***** Data provided *****
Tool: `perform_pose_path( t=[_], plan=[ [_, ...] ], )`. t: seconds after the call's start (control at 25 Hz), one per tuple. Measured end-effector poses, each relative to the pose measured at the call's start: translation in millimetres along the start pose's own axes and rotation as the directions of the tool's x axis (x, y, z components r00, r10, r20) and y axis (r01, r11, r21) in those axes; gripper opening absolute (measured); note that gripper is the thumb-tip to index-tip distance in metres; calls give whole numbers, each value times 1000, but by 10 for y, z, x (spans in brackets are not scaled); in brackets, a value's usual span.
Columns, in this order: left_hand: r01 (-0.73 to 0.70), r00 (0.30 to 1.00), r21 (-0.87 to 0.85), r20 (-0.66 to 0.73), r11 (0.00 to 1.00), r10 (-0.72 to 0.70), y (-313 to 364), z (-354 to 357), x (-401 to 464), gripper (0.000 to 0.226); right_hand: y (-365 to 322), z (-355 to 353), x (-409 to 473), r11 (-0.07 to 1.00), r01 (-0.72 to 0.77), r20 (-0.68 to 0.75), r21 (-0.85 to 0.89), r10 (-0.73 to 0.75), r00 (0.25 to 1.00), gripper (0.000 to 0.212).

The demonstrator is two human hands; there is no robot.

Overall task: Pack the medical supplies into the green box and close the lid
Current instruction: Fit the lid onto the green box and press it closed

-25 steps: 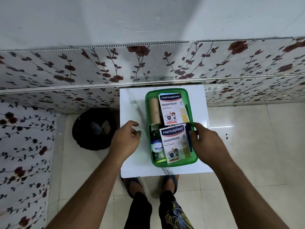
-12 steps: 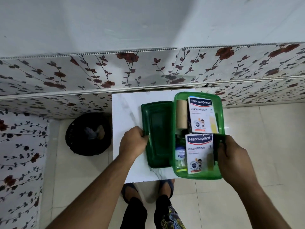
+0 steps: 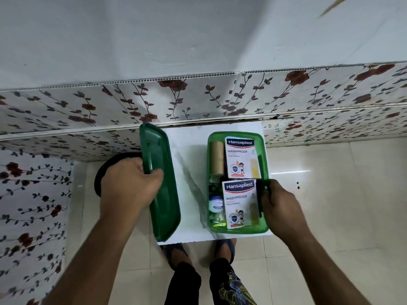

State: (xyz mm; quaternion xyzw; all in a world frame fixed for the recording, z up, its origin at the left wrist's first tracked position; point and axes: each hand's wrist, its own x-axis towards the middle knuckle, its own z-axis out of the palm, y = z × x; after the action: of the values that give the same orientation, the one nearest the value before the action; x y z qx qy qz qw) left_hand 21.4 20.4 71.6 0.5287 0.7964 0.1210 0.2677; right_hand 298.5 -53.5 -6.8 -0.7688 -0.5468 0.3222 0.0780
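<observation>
The left hand [image 3: 130, 190] pinches the thin, light lid [image 3: 159, 181] by its long edge; the right hand [image 3: 278, 205] seems closed on the box [image 3: 237, 229] rim.

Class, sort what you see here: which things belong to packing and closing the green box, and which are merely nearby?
Belongs to the job:
green box
green lid, gripped by left hand
two plaster packets
tan roll
small jar
right hand, holding the box's side

Merely nearby:
black bin
white table
</observation>
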Motion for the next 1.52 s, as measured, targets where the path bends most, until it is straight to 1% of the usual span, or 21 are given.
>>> perform_pose_path(
  t=[0.16, 0.28, 0.32, 0.4, 0.52, 0.6, 0.68, 0.76, 0.84, 0.88, 0.92, 0.96, 1.0, 1.04, 1.08, 1.12, 1.16, 1.24, 1.32, 1.4, 1.52],
  plan=[
    [-80, 997, 103, 30, 991, 77, 238, 33, -160, 24, -245, 227, 142, 999, 44, 55, 0, -44, 997, 17],
    [-185, 982, 230, 91, 956, 168, 464, 268, -270, 28, -264, 287, 199, 999, 39, 77, 24, -41, 996, 21],
    [-215, 975, 247, 103, 945, 195, 550, 362, -301, 29, -255, 266, 208, 998, 21, 94, 64, -27, 995, 23],
    [-255, 966, 245, 107, 935, 235, 725, 539, -362, 33, -205, 196, 222, 975, -45, 120, 219, 19, 993, 23],
    [-260, 965, 238, 104, 936, 241, 912, 760, -384, 31, -138, 107, 230, 885, -115, 58, 451, 100, 993, 22],
    [-247, 967, 254, 126, 935, 221, 969, 898, -368, 36, -130, 70, 257, 801, -159, 45, 577, 163, 986, 25],
    [-243, 965, 272, 165, 931, 204, 976, 1027, -387, 44, -152, 46, 297, 746, -190, 53, 639, 203, 978, 28],
    [-267, 957, 254, 181, 930, 225, 939, 1082, -421, 46, -182, 35, 354, 725, -201, 57, 659, 219, 974, 29],
    [-278, 960, 95, 60, 956, 273, 813, 1011, -374, 39, -222, 28, 394, 733, -195, 47, 652, 217, 975, 28],
    [-271, 961, 2, -61, 963, 270, 684, 966, -284, 33, -251, 25, 411, 751, -184, 33, 634, 212, 977, 26],
    [-252, 955, -86, -183, 964, 234, 529, 927, -168, 29, -283, 20, 425, 782, -170, 13, 599, 204, 979, 21],
    [-196, 961, -171, -231, 966, 154, 376, 896, -47, 29, -317, 7, 435, 822, -155, -8, 547, 191, 982, 17],
    [-88, 985, -252, -168, 964, 46, 244, 871, 54, 36, -352, -2, 443, 864, -148, -24, 482, 181, 983, 15],
    [56, 998, -320, -8, 946, -62, 144, 868, 124, 43, -389, -5, 448, 899, -144, -39, 414, 176, 984, 19],
    [196, 975, -391, 175, 900, -136, 88, 881, 169, 45, -424, -6, 452, 927, -139, -55, 350, 168, 984, 27],
    [296, 934, -441, 320, 847, -160, 73, 902, 185, 40, -449, 3, 460, 946, -130, -69, 296, 157, 985, 34],
    [339, 908, -469, 390, 815, -153, 69, 923, 183, 32, -474, 16, 465, 958, -121, -76, 260, 145, 986, 40],
    [328, 905, -513, 410, 793, -110, 104, 938, 155, 26, -520, 41, 472, 961, -118, -60, 252, 138, 989, 45],
    [312, 908, -568, 413, 762, -63, 142, 951, 113, 27, -542, 37, 477, 943, -127, -28, 307, 143, 989, 47],
    [307, 907, -589, 419, 747, -42, 176, 955, 82, 28, -545, 16, 489, 904, -160, 3, 395, 173, 985, 47],
    [282, 917, -580, 397, 764, -37, 195, 986, 65, 31, -527, 23, 528, 816, -235, 55, 528, 243, 968, 42]
  ],
)
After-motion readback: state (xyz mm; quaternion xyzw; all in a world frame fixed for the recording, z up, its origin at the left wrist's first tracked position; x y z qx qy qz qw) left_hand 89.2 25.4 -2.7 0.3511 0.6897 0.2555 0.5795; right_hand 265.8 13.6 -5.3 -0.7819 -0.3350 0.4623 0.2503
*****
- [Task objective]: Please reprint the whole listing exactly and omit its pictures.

- [Worked solution]:
Tool: `perform_pose_path( t=[_], plan=[ [_, ...] ], )`. t: seconds after the call's start (control at 25 Hz), one per tuple. Measured end-effector poses, each relative to the pose measured at the call's start: translation in millimetres along the start pose's own axes and rotation as the directions of the tool's x axis (x, y, z components r00, r10, r20) and y axis (r01, r11, r21) in those axes; gripper opening absolute (measured); note that gripper is the thumb-tip to index-tip distance in metres; calls give whole numbers, each value times 1000, but by 10 for y, z, x (spans in brackets are not scaled); in brackets, a value's usual span.
Columns, in this order: left_hand: r01 (-0.73 to 0.70), r00 (0.30 to 1.00), r21 (-0.87 to 0.85), r20 (-0.66 to 0.73), r11 (0.00 to 1.00), r10 (-0.72 to 0.70), y (-313 to 364), z (-354 to 357), x (-401 to 464), gripper (0.000 to 0.226); right_hand: y (-365 to 322), z (-355 to 353), x (-409 to 473), r11 (-0.07 to 1.00), r01 (-0.72 to 0.77), r20 (-0.68 to 0.75), r21 (-0.85 to 0.89), r10 (-0.73 to 0.75), r00 (0.25 to 1.00), gripper (0.000 to 0.212).

The demonstrator is two human hands; there is no robot.

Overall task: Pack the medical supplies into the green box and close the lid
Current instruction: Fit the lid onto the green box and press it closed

-25 steps: 
-12 steps: 
+0 steps: 

State: (xyz mm; quaternion xyzw; all in a world frame fixed for the recording, z up, its origin at the left wrist's first tracked position; point and axes: each hand's wrist, its own x-axis towards the middle knuckle, its own z-axis out of the palm, y = z × x; after the action: of the values that give the same orientation, the one nearest the value before the action; x y z qx qy qz qw) left_hand 21.4 20.4 71.6 0.5287 0.7964 0.1210 0.2677; right_hand 298.5 -53.5 -6.8 -0.7688 -0.5468 0.3222 0.0780
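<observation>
The left hand [image 3: 130, 190] pinches the thin, light lid [image 3: 159, 181] by its long edge; the right hand [image 3: 278, 205] seems closed on the box [image 3: 237, 229] rim.

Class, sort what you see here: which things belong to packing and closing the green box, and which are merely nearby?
Belongs to the job:
green box
green lid, gripped by left hand
two plaster packets
tan roll
small jar
right hand, holding the box's side

Merely nearby:
black bin
white table
</observation>
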Motion for the next 1.52 s, as measured, targets where the path bends most, until it is straight to 1% of the usual span, or 21 are given.
>>> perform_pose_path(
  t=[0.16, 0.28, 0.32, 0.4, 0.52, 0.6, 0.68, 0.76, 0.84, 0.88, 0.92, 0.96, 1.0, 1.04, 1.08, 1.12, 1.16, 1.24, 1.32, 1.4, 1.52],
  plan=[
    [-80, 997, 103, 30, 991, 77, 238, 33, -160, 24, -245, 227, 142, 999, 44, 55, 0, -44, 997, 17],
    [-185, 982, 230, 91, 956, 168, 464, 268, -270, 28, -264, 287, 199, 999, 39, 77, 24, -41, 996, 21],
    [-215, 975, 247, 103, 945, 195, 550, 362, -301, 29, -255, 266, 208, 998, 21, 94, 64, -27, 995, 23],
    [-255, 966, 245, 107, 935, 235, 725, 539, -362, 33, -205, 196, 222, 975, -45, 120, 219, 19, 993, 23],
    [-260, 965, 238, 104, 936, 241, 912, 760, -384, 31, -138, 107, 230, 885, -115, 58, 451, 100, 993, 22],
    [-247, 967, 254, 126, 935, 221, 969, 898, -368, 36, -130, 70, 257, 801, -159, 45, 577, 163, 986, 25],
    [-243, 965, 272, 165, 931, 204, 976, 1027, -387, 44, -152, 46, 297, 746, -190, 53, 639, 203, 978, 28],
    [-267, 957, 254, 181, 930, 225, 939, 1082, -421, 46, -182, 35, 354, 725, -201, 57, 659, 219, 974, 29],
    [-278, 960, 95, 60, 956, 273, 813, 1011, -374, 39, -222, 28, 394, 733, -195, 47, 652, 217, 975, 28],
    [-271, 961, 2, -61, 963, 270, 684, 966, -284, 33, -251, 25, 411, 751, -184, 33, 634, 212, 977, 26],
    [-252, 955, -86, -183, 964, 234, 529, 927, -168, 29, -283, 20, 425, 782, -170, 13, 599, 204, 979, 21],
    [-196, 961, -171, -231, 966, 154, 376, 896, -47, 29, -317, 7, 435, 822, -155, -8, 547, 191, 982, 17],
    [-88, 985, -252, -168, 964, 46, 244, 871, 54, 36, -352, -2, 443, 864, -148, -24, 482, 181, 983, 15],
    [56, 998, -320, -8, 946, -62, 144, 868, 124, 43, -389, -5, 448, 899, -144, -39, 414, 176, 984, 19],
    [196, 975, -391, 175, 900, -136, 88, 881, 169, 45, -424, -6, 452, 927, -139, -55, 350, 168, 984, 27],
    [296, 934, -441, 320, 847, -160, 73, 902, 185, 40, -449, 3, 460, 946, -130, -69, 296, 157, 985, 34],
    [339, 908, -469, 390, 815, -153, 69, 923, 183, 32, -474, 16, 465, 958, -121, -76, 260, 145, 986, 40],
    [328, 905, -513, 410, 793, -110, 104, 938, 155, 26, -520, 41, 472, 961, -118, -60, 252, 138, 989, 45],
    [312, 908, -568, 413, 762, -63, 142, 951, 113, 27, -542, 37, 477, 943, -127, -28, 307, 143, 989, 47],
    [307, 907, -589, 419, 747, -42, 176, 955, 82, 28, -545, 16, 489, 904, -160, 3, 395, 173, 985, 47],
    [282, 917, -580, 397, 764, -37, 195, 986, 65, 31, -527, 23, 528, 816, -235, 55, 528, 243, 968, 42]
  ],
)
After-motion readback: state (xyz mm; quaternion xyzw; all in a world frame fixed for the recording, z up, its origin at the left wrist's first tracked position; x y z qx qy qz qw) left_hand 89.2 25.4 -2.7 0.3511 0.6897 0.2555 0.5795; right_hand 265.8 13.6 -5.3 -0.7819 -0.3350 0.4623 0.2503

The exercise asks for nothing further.